Я с удивлением заозиралась, не понимая, что могло ему показаться здесь таким уж неуютным. Мы с Лизкой буквально недавно восторгались этим сквериком, находя его достаточно чистеньким и на редкость ухоженным…
– Так что – едем? – повторил свой вопрос Алейников, отрывая меня от размышлений. – Или вы боитесь?
Боюсь ли я его?! Ответить на этот вопрос мне было сложно даже самой себе. Человек, сидящий напротив, не внушал мне ужаса как такового; более того, с некоторых пор я усиленно боролась с симпатией к нему, начинающей зарождаться в моей душе. Но его такт, умение владеть собой в критических ситуациях, наконец, участие, которое он пытался проявить по отношению ко мне, еще не являлось достаточным поводом для того, чтобы перестать считать его подозреваемым.
Я внимательно посмотрела прямо в глаза Алейникову, пытаясь проникнуть за темную завесу их непроницаемости, но ничего, кроме сильной усталости, в них не обнаружила.
Вопросы, которыми были исписаны листы бумаги на моем письменном столе, мгновенно всплыли в памяти и завихрились у меня в голове, подталкивая к решительным действиям.
– Хорошо, едем, – поднялась я со скамейки. – Но сначала мне нужно попасть в одно место. Думаю, вас не затруднит?
– Нас не затруднит, – с легкой улыбкой ответил Алейников и, взяв меня под руку, повел по тротуару.
«Что я делаю? – родилось запоздалое опасение и принялось щекотать меня острыми коготками под ложечкой. – Ведь он может быть опасен? Что мне делать?.. Но иначе мы так и будем топтаться на одном месте, не узнав никогда правды…»
Видимо, ему передалось мое смятение, потому что он вдруг остановился и, с легким прищуром посмотрев на меня, тихо произнес:
– Не надо меня бояться. Для вас я не опасен.

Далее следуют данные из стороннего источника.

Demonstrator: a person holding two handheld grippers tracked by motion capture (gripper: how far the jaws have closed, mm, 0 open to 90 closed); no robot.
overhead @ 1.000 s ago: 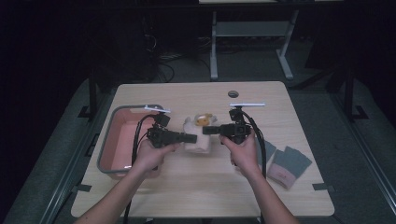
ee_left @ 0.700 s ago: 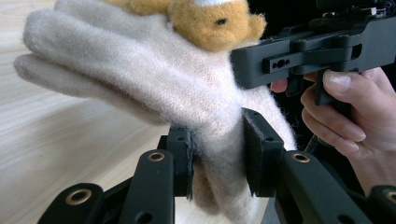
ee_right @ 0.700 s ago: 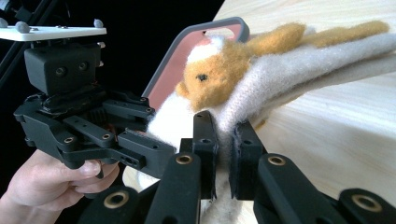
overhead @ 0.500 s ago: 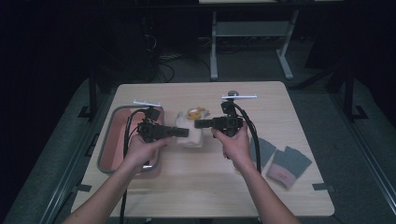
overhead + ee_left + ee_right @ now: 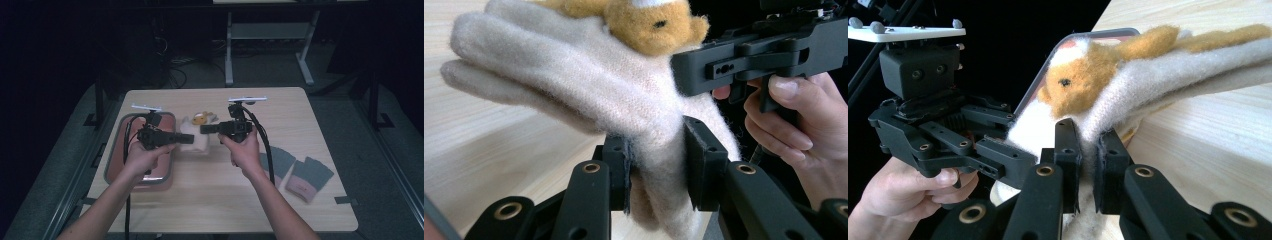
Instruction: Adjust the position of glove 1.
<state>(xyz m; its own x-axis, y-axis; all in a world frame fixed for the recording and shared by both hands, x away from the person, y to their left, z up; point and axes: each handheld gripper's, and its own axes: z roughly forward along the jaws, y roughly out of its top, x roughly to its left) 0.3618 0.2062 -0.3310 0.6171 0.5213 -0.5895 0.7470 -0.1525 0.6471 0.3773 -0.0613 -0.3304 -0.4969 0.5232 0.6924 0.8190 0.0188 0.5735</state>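
Pale wood desk (image 5: 215, 200), dark room; both hand-held grippers, left (image 5: 187, 139) and right (image 5: 206, 129), clamped on cream glove (image 5: 196, 142) (tray (image 5: 116, 165) at left edge).

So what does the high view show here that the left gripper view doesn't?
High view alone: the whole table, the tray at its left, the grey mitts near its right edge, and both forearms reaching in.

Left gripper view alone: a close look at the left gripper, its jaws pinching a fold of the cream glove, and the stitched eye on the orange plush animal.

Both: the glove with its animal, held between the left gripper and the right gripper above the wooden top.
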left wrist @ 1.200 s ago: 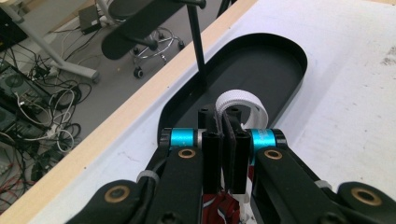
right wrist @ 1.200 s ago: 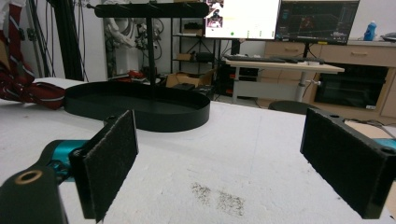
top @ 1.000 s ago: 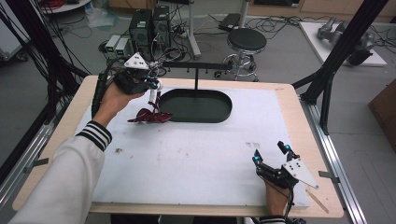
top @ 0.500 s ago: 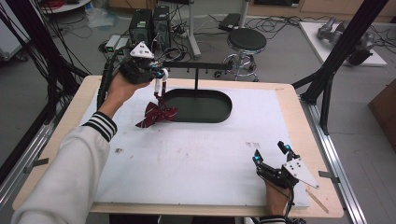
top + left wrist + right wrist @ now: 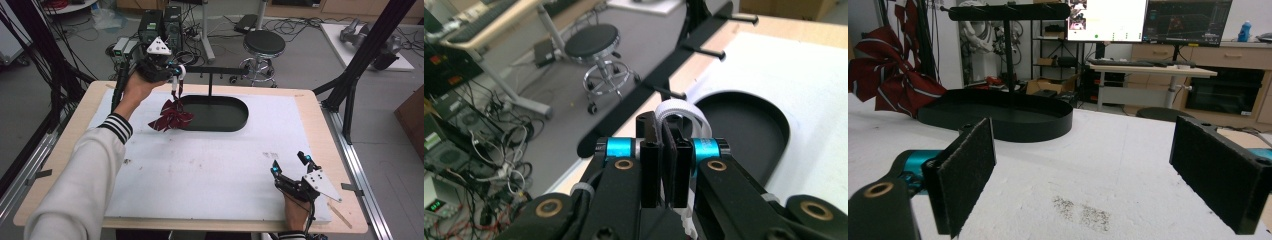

Может быть, из всех людей, что вас окружали и окружают, я единственный, кто не желает вам зла.
К Мишкиному дому мы подъехали где-то через полчаса.
За это время я успела побывать дома, переодеться и убедиться, что мой необязательный друг так и не появлялся. Как не появилось до сих пор и его послание в почтовом ящике. Хотя на успех этого дела я почти не рассчитывала. Зная немного Люськину сущность, я была почти уверена, что конверт давно уничтожен.
Калитка была открыта и жалобно попискивала ржавыми петлями.
– Здесь? – спросил Алейников и с удивлением огляделся. – Такие трущобы…
– Да, район, скажем, не фешенебельный, но… Идемте!
Мы прошли по тропинке и, не встретив никакого препятствия в лице бдительной дворняги, уснувшей в собачьей конуре, поднялись по ступенькам.
Дверь не была заперта. Я осторожно ее приоткрыла и, едва сунув нос внутрь, тихонько позвала:
– Миша… Ты здесь?
Ответом нам была тишина. Лишь псина сонно повела мордой, лениво тявкнула для порядка и снова прикрылась лапами.
– Мишка! Ты где?! – повысила я голос и переступила порог.
Та картина, которая предстала нашим глазам, едва мы зашли в единственную комнату хлипкой избушки, на удивление напоминала мне все предыдущие мои посещения. Но к чести обитателя этого жилища сказать, на этот раз он до дивана добрался.
– Сволочь! – скрипнула я зубами и, игнорируя изумленный взгляд Алейникова, присовокупила: – Чертова сволочь! Я его жду, а он опять!..
Что «опять», я уточнять не стала, а, швырнув сумку на стол, решительными шагами подошла к дивану.
– Просыпайся немедленно! – громогласно потребовала я, уперев руки в бока. – Просыпайся!..
Но моему другу было совершенно наплевать на мой гнев и на все то, что его вызвало. С головой укрывшись одеялом, он спал…
– Это надо же так нализаться?! – продолжала я возмущаться. – Не хватило даже сил разуться!..
Пара грязных кроссовок выглядывала из-под сомнительной свежести пододеяльника, причем шнурок на одном из них все же был развязан.
Я тяжело вздохнула и еще раз смерила взглядом съежившуюся фигуру этого оболтуса.
Ну что мне было с ним делать? Попытаться разбудить его сейчас одним из самых действенных способов значило вновь навлечь на свою голову неприятности в виде пьяной беседы о роли женщины в мировых катаклизмах. Почему-то не хотелось мне этого делать в присутствии Алейникова. Поэтому, немного подумав, я решила оставить все как есть.
Склонившись над Мишкой, я совсем уже было собралась снять с него кроссовки, когда взгляд мой внезапно остановился на злополучном шнурке: весь его замахрившийся кончик, бывший когда-то белым, был вымазан чем-то бурым.